__Task requirements__.
Nothing in the data should change when you return it, but leave the pictures out.

__Data extract__.
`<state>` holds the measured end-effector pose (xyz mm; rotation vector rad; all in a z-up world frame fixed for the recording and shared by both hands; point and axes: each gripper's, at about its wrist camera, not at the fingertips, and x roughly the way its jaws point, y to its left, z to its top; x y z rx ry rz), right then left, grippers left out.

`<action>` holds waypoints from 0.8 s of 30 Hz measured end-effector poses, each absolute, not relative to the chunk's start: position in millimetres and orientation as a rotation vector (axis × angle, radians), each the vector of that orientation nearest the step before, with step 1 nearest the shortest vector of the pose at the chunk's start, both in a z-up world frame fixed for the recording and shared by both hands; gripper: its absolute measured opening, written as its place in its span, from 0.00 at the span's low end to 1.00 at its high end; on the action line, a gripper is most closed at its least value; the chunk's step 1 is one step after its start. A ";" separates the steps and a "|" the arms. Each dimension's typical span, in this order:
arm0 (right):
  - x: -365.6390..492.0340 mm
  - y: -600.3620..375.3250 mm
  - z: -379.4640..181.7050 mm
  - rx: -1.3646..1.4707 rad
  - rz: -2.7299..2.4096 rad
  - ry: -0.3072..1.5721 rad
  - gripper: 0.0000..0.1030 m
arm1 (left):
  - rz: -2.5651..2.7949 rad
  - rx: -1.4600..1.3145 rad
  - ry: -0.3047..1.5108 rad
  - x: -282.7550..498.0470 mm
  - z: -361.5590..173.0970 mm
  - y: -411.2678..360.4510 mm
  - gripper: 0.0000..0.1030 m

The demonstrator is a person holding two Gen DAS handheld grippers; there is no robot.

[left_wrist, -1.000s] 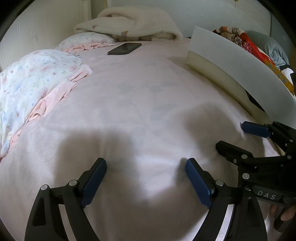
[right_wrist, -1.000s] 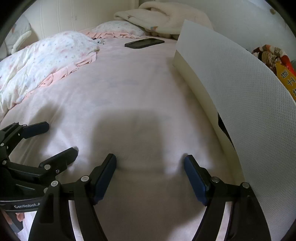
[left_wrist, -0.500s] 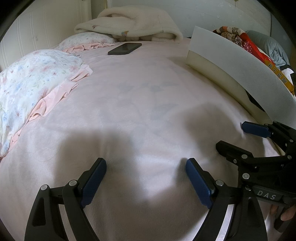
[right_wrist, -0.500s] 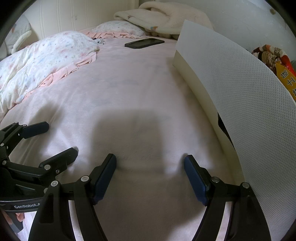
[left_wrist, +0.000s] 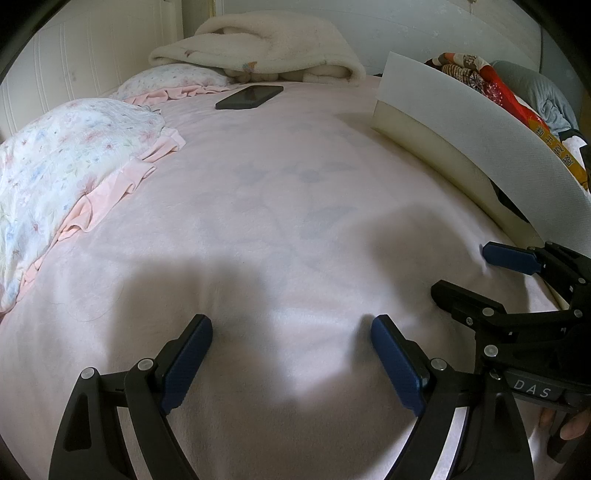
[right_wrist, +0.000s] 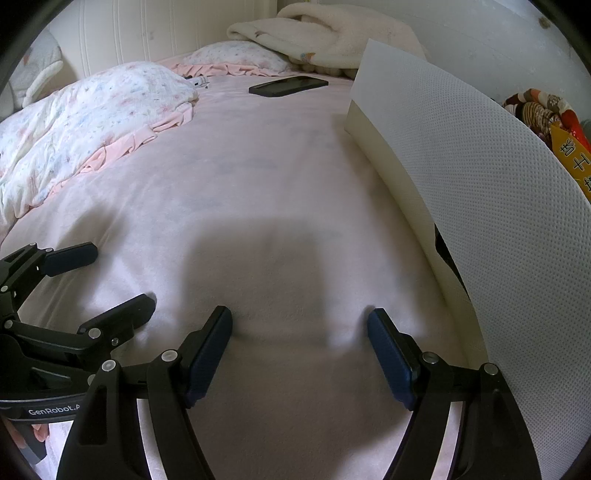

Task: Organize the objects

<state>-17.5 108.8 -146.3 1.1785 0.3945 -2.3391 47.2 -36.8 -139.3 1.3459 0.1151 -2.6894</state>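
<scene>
Both grippers rest low over a pink bed sheet (left_wrist: 280,192), side by side. My left gripper (left_wrist: 291,332) is open with nothing between its blue pads. My right gripper (right_wrist: 299,325) is open too, with only sheet between its fingers; it also shows at the right edge of the left wrist view (left_wrist: 469,273). A black phone (left_wrist: 249,96) lies flat far up the bed, also seen in the right wrist view (right_wrist: 288,85). A white fabric storage box (left_wrist: 461,140) stands along the right side, its wall (right_wrist: 480,192) close beside my right gripper. Colourful folded items (left_wrist: 480,74) sit inside it.
A floral quilt with a pink frill (left_wrist: 62,162) lies along the left. A floral pillow (left_wrist: 173,75) and a cream folded blanket (left_wrist: 266,44) lie at the head of the bed. A white panelled wall (right_wrist: 147,33) runs behind.
</scene>
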 end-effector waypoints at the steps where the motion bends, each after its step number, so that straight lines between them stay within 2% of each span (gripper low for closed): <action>1: -17.4 109.2 -146.2 1.179 -2.339 0.394 0.73 | -2.689 1.346 0.115 47.2 -139.4 -37.0 0.85; 24: -17.8 106.8 -148.2 1.178 -2.339 0.394 0.73 | -2.690 1.346 0.114 47.4 -139.2 -37.7 0.85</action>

__Output for this exercise__.
`<state>` holds the measured end-effector pose (xyz mm; rotation vector rad; all in a z-up world frame fixed for the recording and shared by both hands; point and axes: each gripper's, at about its wrist camera, not at the fingertips, and x roughly the way its jaws point, y to its left, z to its top; x y z rx ry rz), right then left, grippers left out.

`<action>` holds waypoints from 0.8 s of 30 Hz measured end-effector poses, each absolute, not relative to the chunk's start: position in millimetres and orientation as a rotation vector (axis × angle, radians), each the vector of that orientation nearest the step before, with step 1 nearest the shortest vector of the pose at the chunk's start, both in a z-up world frame fixed for the recording and shared by both hands; gripper: its absolute measured opening, written as its place in its span, from 0.00 at the span's low end to 1.00 at its high end; on the action line, a gripper is most closed at its least value; the chunk's step 1 is one step after its start. A ";" separates the steps and a "|" the arms. Each dimension's typical span, in this order:
arm0 (right):
  - x: -365.6390..492.0340 mm
  - y: -600.3620..375.3250 mm
  - z: -379.4640..181.7050 mm
  - rx: -1.3646..1.4707 rad
  - rz: -2.7299..2.4096 rad
  - ry: -0.3072..1.5721 rad
  - gripper: 0.0000..0.1030 m
arm1 (left):
  - rz: -2.5651..2.7949 rad
  - rx: -1.4600..1.3145 rad
  - ry: -0.3047..1.5108 rad
  - x: -282.7550..498.0470 mm
  - z: -361.5590..173.0970 mm
  - y: -411.2678..360.4510 mm
  - gripper: 0.0000..0.1030 m

The demonstrator is a person holding two Gen DAS handheld grippers; there is no robot.

[left_wrist, -1.000s] 
[right_wrist, -1.000s] 
[left_wrist, -0.500s] 
[right_wrist, -0.500s] 
[left_wrist, +0.000s] 
[right_wrist, +0.000s] 

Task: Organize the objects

<state>-17.5 108.8 -146.3 1.1785 0.3945 -2.3391 47.2 -36.8 -139.3 1.3459 0.1151 -2.6894</state>
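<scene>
Both grippers rest low over a pink bed sheet (left_wrist: 280,192), side by side. My left gripper (left_wrist: 291,332) is open with nothing between its blue pads. My right gripper (right_wrist: 299,325) is open too, with only sheet between its fingers; it also shows at the right edge of the left wrist view (left_wrist: 469,273). A black phone (left_wrist: 249,96) lies flat far up the bed, also seen in the right wrist view (right_wrist: 288,85). A white fabric storage box (left_wrist: 461,140) stands along the right side, its wall (right_wrist: 480,192) close beside my right gripper. Colourful folded items (left_wrist: 480,74) sit inside it.
A floral quilt with a pink frill (left_wrist: 62,162) lies along the left. A floral pillow (left_wrist: 173,75) and a cream folded blanket (left_wrist: 266,44) lie at the head of the bed. A white panelled wall (right_wrist: 147,33) runs behind.
</scene>
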 end-effector waypoints at the steps where the motion bends, each after its step number, so that straight lines between them stay within 2% of each span (gripper low for closed): <action>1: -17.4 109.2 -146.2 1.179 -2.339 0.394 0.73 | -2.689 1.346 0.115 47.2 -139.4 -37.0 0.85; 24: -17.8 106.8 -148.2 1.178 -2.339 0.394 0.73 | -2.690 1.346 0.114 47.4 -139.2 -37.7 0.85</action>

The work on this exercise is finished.